- **EXERCISE AIM**
Every line below must be given again exactly.

- **DATA SHOWN**
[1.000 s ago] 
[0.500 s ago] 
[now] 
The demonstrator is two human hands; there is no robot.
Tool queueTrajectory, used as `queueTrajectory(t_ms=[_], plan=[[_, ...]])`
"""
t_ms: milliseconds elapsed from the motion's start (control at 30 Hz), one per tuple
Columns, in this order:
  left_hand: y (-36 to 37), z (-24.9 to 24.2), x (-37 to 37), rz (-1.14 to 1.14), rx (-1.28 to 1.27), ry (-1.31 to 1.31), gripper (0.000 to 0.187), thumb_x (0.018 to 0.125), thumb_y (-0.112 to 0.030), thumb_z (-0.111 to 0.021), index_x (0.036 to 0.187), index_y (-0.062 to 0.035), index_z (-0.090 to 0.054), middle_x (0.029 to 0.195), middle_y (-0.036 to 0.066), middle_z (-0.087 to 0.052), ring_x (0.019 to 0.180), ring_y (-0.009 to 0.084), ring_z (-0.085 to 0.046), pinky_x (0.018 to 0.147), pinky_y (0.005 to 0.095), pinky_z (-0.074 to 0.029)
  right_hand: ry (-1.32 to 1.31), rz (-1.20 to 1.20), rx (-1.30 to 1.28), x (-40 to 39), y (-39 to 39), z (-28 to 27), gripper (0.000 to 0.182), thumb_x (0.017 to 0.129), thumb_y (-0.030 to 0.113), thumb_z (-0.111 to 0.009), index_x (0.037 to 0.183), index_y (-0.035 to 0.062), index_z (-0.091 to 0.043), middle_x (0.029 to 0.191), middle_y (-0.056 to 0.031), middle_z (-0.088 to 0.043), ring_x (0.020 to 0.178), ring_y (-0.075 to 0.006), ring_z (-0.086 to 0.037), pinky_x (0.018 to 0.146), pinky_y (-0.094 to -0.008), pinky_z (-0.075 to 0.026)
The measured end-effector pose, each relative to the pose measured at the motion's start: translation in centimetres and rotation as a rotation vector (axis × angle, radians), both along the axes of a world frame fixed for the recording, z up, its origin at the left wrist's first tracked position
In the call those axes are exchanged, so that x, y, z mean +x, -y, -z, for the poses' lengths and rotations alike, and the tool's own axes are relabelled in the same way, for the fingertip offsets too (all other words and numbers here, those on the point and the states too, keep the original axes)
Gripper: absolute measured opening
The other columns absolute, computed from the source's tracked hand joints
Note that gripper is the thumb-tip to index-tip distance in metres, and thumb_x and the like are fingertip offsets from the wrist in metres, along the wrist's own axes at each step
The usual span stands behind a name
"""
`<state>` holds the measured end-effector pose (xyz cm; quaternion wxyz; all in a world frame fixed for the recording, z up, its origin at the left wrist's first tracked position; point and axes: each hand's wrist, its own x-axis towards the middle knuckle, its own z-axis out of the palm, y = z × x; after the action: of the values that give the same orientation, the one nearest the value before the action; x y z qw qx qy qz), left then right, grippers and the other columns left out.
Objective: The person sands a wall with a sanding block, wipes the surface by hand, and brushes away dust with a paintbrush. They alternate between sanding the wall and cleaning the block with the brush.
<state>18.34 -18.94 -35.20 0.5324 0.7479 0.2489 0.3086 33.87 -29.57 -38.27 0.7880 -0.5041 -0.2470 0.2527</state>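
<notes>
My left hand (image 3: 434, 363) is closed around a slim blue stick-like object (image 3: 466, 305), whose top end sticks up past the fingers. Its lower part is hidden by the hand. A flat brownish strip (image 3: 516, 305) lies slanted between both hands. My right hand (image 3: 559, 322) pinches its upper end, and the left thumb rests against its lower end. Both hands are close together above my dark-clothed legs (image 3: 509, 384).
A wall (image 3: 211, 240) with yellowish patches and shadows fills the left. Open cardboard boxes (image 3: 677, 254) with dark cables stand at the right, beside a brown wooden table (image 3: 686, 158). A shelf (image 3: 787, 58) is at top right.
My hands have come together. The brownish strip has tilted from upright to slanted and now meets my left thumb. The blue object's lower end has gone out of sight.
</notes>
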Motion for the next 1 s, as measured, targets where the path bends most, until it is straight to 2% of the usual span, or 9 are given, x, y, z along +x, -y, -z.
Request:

- **RESULT FOR THIS TASK**
[1.000 s ago] 
[0.500 s ago] 
[now] 
The demonstrator is two human hands; there is no robot.
Tool queueTrajectory, used as `queueTrajectory(t_ms=[_], plan=[[_, ...]])`
"""
t_ms: milliseconds elapsed from the motion's start (control at 30 Hz), one per tuple
Columns, in this order:
  left_hand: y (-36 to 37), z (-24.9 to 24.2), x (-37 to 37), rz (-1.14 to 1.14), rx (-1.28 to 1.27), ry (-1.31 to 1.31), gripper (0.000 to 0.187), thumb_x (0.018 to 0.125), thumb_y (-0.112 to 0.030), thumb_z (-0.111 to 0.021), index_x (0.036 to 0.187), index_y (-0.062 to 0.035), index_z (-0.090 to 0.054), middle_x (0.029 to 0.195), middle_y (-0.036 to 0.066), middle_z (-0.087 to 0.052), ring_x (0.019 to 0.180), ring_y (-0.009 to 0.084), ring_z (-0.085 to 0.046), pinky_x (0.018 to 0.147), pinky_y (0.005 to 0.095), pinky_z (-0.074 to 0.029)
  right_hand: ry (-1.32 to 1.31), rz (-1.20 to 1.20), rx (-1.30 to 1.28), x (-40 to 39), y (-39 to 39), z (-28 to 27), gripper (0.000 to 0.182), thumb_x (0.017 to 0.129), thumb_y (-0.030 to 0.113), thumb_z (-0.111 to 0.009), index_x (0.037 to 0.183), index_y (-0.035 to 0.062), index_z (-0.091 to 0.043), middle_x (0.029 to 0.191), middle_y (-0.056 to 0.031), middle_z (-0.088 to 0.043), ring_x (0.020 to 0.178), ring_y (-0.075 to 0.006), ring_z (-0.086 to 0.037), pinky_x (0.018 to 0.146), pinky_y (-0.094 to -0.008), pinky_z (-0.075 to 0.026)
The measured end-effector pose, each relative to the pose measured at the motion's start: translation in centimetres and rotation as a rotation vector (axis × angle, radians), both along the axes of a world frame fixed for the recording, z up, its origin at the left wrist's first tracked position
In the call those axes are exchanged, so that x, y, z mean +x, -y, -z, for the poses' lengths and rotations alike, and the tool's own axes are relabelled in the same way, for the fingertip offsets too (all other words and numbers here, those on the point and the states too, keep the original axes)
Gripper: absolute measured opening
The other columns absolute, computed from the source's tracked hand joints
Note that gripper is the thumb-tip to index-tip distance in metres, and thumb_x and the like are fingertip offsets from the wrist in metres, along the wrist's own axes at each step
The usual span stands behind a name
"""
`<state>` holds the measured end-effector pose (xyz cm; quaternion wxyz; all in a world frame fixed for the recording, z up, its origin at the left wrist's first tracked position; point and axes: each hand's wrist, its own x-axis towards the middle knuckle, its own z-axis out of the palm, y = z × x; after the action: of the values that give the same orientation, the one nearest the value before the action; x y z qw qx qy qz), left then right, grippers and the other columns left out.
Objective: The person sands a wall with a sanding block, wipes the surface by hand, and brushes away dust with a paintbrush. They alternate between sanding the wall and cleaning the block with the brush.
<state>18.34 -18.94 -35.20 0.5324 0.7479 0.2489 0.3086 33.87 -29.57 -38.27 0.7880 -0.5041 -0.2470 0.2527</state>
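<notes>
My left hand (image 3: 434, 363) is closed around a slim blue stick-like object (image 3: 466, 305), whose top end sticks up past the fingers. Its lower part is hidden by the hand. A flat brownish strip (image 3: 516, 305) lies slanted between both hands. My right hand (image 3: 559, 322) pinches its upper end, and the left thumb rests against its lower end. Both hands are close together above my dark-clothed legs (image 3: 509, 384).
A wall (image 3: 211, 240) with yellowish patches and shadows fills the left. Open cardboard boxes (image 3: 677, 254) with dark cables stand at the right, beside a brown wooden table (image 3: 686, 158). A shelf (image 3: 787, 58) is at top right.
My hands have come together. The brownish strip has tilted from upright to slanted and now meets my left thumb. The blue object's lower end has gone out of sight.
</notes>
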Motion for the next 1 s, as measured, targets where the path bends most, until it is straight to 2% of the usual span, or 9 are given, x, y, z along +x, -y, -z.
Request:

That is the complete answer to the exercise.